# First planted tank set up



## Jez XBX (18 Jun 2015)

Hi all,

Firstly an intro, I'm Jeremy from Bristol,
currently setting up my first planted tank.

Started about 20 years ago but kept tank in storage for last 10 years
I kept several community tanks, before ending up with an oscar only tank.
Tried half heartedly to keep plants but never had much success
And then the oscars tore everything up that wasn't nailed down 

So now I'm back and looking to do a low tech tank.
I'm aiming for a planted tank with just a big shoal of Danios in it, as many as practical!
I've been following one of the tutorials here which was great and is the reason I joined here.
I've set the tank up in a basic form and it is currently the tank is being cycled with domestic ammonia / fish food

I'm after some advice about what to plant in the tank, and fish loadings.
I'm just trying to figure out plants that will be happy in my tank.
I don't want to go down the CO2 route, or mega lighting route, or huge water changes, etc

I've written out the spec for my tank below.
I know the lights are probably rubbish, but surely something will grow under them 
And I know the gravel is a bit too big grain size wise, but again, surely something can cope?

Any help gratefully received!

Jeremy


My setup......

48"L x 15"W x 18"H 200 or so liter tank (SeaBray)
(About 20 years old and has been in storage for last 10 years!)
Set agains the rear wall away from windows in a north facing room (no direct sunlight, limited ambient light)

1 Fluval 303 rated at 800 L/hr
1 Eheim 2211 rated at 300 L/hr
(I have a second fluvial 303 which I will eventually swap the Eheim for once I fix it)
Currently filtering about 5 times per hour
Will be filtering about 9 times per hour
Both filters return water via spraybars at back of tank facing forward

I've got two new generic T8 led replacement tubes from ebay...
One clear, one opaque, with the the following specs........
900mm, 14w, 6000K, 120 deg
CRI Consistency Ra 75,5.5SCDM
Luminous Flux (CCT 3000K) 1330
Luminous Flux (CCT 4000K) 1360
Luminous Flux (CCT 6000K) 1470

Eheim Jäger 150w heater (new)
Heater is set at 22 deg C, but my two (old!) thermometers suggest nearer 20 deg C
This is about the temp I'd like to run for the fish, if ok with plants.
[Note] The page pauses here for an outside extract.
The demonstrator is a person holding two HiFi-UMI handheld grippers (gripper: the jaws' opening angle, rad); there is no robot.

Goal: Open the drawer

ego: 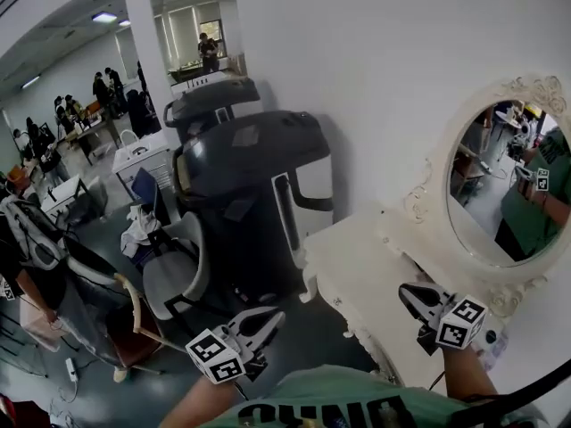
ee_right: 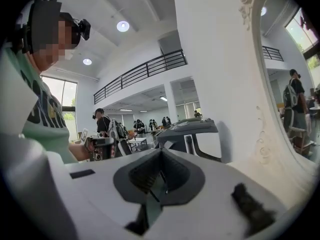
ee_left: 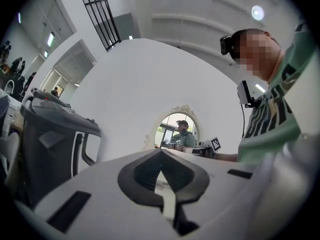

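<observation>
Presently we hold left gripper (ego: 270, 319) and right gripper (ego: 409, 294) closed, empty; dressing table (ego: 357, 270) lower right, drawer unseen, opening not begun.

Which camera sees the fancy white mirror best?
The head view: the mirror fills its right side, with glass and curly frame clear. The left gripper view shows it whole but tiny. The right gripper view catches only a sideways slice at its edge.

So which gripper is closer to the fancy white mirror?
Right. The right gripper is over the white table, just below and left of the mirror in the head view. The left gripper is off the table's edge, over the floor, farther away.
</observation>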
I've used generic pond aqueous fertiliser (2" front, 3" at rear) below pea shingle (1" front - 2" rear)
And some old bog wood for decorations.

Bristol water is classified as hard
ph 7.53
calcium 77 mg/l
magnesium 8.4 mg/l
nitrate 11 mg/l
total hardness CaCO3 228 mg/l
degrees German 13 dH


----------



## Jose (19 Jun 2015)

You can keep a nice looking tank without co2 and little light. I think your setup is fine. But I dont think you should be dosing pond fertilizer since you dont know how much or what they have in them. 
The consensus here is that nutrients (NPK and micros) dont cause algae no matter how much there is in your tank. On the other hand if your plants are lacking something then they will attract algae. So get yourself an EI salts kit and dose 1/10th the ammount normally dosed for a co2 injected tank. Dose a bit more at first. 
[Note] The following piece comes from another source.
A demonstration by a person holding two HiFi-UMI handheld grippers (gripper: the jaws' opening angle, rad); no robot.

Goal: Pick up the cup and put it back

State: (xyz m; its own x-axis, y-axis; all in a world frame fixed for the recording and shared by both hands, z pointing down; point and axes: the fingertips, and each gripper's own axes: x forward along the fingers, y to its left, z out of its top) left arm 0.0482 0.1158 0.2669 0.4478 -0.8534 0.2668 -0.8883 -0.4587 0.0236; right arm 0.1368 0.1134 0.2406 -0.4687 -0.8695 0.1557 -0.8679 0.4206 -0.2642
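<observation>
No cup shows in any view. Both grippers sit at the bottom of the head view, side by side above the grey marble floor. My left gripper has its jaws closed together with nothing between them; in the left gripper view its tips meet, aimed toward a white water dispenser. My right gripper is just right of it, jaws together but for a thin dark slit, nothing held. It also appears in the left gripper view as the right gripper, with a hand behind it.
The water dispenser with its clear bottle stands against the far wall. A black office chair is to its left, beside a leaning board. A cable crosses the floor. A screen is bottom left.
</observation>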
http://www.aquariumplantfood.co.uk/fertilisers/dry-chemicals/starter-kits/ei-starter-kit.html

This is going to last a long time, plants will be healthy and its got everything in it.

I would use mainly Crypts, java moss, anubias etc.


----------



## ian_m (19 Jun 2015)

Jez XBX said:


> domestic ammonia


Not really a good idea adding a powerful disinfectant to your tank (ammonia). If anything it just delays the tank getting mature and can lead to either a tank never cycling or a second ammonia/nitrate cycle occurring at a later date. Most people here, just leave tank alone, fish food (maybe), plants, water changes and time is all that is required.


----------



## Jez XBX (20 Jun 2015)

Gents, 
thanks for taking the time to reply, much appreciated.
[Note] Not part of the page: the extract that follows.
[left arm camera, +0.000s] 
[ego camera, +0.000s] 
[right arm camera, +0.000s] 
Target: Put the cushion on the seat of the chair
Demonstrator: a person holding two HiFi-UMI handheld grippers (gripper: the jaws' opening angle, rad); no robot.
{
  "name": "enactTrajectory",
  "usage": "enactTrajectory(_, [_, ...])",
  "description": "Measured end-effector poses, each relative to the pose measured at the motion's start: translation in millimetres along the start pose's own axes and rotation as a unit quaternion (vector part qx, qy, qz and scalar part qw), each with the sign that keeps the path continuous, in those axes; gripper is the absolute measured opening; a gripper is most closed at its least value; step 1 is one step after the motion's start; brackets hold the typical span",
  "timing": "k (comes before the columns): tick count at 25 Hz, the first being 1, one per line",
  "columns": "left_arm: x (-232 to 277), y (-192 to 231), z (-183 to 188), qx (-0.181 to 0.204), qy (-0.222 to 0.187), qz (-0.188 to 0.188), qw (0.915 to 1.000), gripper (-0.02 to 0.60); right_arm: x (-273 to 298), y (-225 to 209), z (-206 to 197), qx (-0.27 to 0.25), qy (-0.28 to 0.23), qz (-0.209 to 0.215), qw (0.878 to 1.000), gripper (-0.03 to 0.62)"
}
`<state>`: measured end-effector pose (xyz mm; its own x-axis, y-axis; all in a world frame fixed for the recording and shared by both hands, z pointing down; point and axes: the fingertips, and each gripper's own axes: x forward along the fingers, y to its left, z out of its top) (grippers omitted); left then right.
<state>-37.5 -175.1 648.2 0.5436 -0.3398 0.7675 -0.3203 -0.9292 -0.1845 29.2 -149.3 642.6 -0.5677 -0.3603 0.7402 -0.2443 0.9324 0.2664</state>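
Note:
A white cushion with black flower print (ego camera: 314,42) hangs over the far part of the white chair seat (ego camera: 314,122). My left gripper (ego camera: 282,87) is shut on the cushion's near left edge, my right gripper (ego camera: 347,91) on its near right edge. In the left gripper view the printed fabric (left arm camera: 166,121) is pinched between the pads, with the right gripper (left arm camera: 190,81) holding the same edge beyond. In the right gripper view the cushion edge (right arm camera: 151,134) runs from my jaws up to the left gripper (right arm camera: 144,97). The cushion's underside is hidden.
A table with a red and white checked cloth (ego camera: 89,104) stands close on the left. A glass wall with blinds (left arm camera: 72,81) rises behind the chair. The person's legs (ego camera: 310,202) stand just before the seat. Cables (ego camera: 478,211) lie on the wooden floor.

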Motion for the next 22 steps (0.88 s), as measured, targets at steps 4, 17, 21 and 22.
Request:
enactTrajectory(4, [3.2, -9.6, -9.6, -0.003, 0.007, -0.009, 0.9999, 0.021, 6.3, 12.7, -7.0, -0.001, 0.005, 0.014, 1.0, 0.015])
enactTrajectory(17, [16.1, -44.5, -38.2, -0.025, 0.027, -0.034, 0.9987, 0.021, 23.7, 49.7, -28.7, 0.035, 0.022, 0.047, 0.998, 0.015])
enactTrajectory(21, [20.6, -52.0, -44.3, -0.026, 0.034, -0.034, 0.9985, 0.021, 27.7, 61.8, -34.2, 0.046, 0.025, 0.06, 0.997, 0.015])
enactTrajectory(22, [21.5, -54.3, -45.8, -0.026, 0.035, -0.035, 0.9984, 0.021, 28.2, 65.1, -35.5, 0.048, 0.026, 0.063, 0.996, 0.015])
Jose, just to be clear, what is dosing?
I thought it meant adding it regularly, kinda like baby bio to a plant?
I've put a layer in place below the substrate gravel?
I was following this tutorial "The soil substrate or Dirtied Planted Tank - A How to Guide"
I've had a look at the link and seems great!

And thank you for the plant suggestions.
I've message a couple of mail order sellers from eBay to see if I can get low light plants.
I'll ask them specifically for those if they get back.

Ian_M, have stopped the ammonia addition!
Am feeding a little fish food and concentrating on getting some plants in.
How many water changes would you recommend?

Once again much appreciated,

Jez


----------



## Manu (17 Jul 2015)

Hi Jez,
How is the tank doing? Any pictures?


----------



## Jez XBX (18 Jul 2015)

Yeah,
So far so good!
Planted some internet plants from a great guy Warminster way which have gone jungle!
Got some freebie snails which have cleaned the tank fantastically and I think are breeding like rabbits!
Still waiting for a good time to get fish!
Will try to attach a pic!
Jez


----------



## john dory (18 Jul 2015)

Hygrophilia siamensis works in low techs.


----------